Kıştan bahara geçişin güzel günlerini yaşıyoruz. Benim içinse baharın simgesi Maçka’da İzmir Palas’ın bahçe duvarında açmaya başlayan mor salkımlar… İstanbul Boğazının iki yakasında kök salan erguvan ağaçları da ilkbaharın diğer bir müjdecisi. İstanbul’un doğasında kendiliğinden yetişen bu ağaç tabiatın şehre bir hediyesi sanki.
↔↔↔
Havaların ısınmasıyla Adalar, iğne atsan yere düşmez bir insan seliyle dolup taşıyor. Lahmacuncu, dondurmacı mutlu, orada yaşayanlar ise bir o kadar mutsuz. Huzurlu bir yaz sezonu için, gündüzleri Burgaz veya Heybeli’de geçirip akşamları Büyükada’da mı yatmalıyız?

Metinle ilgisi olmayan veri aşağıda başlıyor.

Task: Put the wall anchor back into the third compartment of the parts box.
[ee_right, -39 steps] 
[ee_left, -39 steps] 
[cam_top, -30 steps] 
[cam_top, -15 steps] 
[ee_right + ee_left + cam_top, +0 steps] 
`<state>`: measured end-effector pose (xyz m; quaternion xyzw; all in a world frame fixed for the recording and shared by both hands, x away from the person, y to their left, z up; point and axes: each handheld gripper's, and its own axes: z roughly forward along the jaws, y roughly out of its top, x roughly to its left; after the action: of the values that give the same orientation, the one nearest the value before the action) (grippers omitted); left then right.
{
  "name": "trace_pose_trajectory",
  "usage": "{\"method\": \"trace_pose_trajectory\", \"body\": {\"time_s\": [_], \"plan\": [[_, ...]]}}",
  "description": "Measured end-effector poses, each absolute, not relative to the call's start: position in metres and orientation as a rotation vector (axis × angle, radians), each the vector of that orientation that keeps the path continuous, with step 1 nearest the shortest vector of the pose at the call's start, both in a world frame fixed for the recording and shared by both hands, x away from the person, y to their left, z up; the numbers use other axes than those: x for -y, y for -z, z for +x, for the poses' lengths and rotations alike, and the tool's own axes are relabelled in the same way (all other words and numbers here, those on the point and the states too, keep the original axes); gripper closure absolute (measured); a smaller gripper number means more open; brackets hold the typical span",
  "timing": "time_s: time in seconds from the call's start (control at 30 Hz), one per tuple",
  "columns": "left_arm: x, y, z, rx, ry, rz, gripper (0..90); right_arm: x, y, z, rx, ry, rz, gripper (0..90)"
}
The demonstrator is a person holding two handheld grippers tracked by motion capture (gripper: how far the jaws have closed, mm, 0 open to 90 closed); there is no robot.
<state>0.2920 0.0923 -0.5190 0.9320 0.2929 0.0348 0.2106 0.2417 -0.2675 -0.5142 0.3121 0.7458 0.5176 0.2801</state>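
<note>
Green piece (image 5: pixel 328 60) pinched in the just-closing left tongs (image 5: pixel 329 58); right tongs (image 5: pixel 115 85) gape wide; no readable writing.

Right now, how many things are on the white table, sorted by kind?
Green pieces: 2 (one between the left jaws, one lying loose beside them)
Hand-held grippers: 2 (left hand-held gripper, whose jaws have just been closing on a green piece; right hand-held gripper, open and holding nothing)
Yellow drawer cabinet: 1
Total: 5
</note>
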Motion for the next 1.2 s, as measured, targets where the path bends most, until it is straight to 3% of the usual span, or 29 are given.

Anlaşılan ulaşım bedeli yerli/yabancı turisti etkilemiyor.
Beşiktaş-Büyükada motor seferlerinin gidiş dönüş ücreti 64 TL, Adalar Şehir Hatlarında yolculuk 44 lira oldu. Mazota her zam geldiğinde, bilet fiyatlarının artışı kaçınılmaz.
Her gün işe gidip gelenler ne yapacak? Genç nesil hafta arası şehirde kalıp, hafta sonlarında mı Ada’ya çıkacak? Yoksa Ada defterini kapatacaklar mı?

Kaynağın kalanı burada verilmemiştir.